The analysis revealed significant and contrasting trends in groundwater levels and vegetation dispersion in Rashtkhar County. Groundwater elevation showed a severe and nearly continuous decline over the ~35-year period, dropping approximately 50 meters from above 1110m to just over 1060m. This drastic reduction highlights critical pressure on groundwater resources and aquifer depletion. Conversely, Shannon's relative entropy (G) for vegetation cover, measuring spatial dispersion, followed a different trajectory. G increased sharply from 0.801 in 1990 to 0.913 in 2000. Despite minor fluctuations, it maintained a high level with a slight upward trend, reaching 0.924 in 2023. This indicates a sustained shift towards greater heterogeneity and spatial dispersion of vegetation cover. While the total vegetation area mapped via NDVI showed an overall increase (from ~8,000 ha to nearly 30,000 ha), its spatial distribution changed, with increased contributions from low and high elevation zones at the expense of mid-elevation areas.
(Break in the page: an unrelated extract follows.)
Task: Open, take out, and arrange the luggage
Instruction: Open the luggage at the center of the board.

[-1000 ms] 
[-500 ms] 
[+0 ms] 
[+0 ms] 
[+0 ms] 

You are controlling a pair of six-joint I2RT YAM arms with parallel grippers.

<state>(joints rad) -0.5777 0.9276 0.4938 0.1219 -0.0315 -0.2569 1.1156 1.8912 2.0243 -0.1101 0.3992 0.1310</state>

The key finding is the stark contrast: severe groundwater depletion occurred concurrently with increased (or stabilization at high levels of) vegetation spatial dispersion. This seemingly paradoxical outcome likely does not signify ecological improvement. Instead, it strongly suggests a complex structural rearrangement of the landscape driven by adaptation to water stress. The increased dispersion might result from factors like shifts towards more drought-resistant but potentially scattered crops (e.g., saffron), fragmentation of agricultural lands due to changing economic viability or land tenure, uneven development, or the patchy survival of native vegetation in micro-refugia. The analysis also confirmed that topography significantly influences how this dispersion manifests, modulating the vegetation system's response to environmental pressures like water scarcity.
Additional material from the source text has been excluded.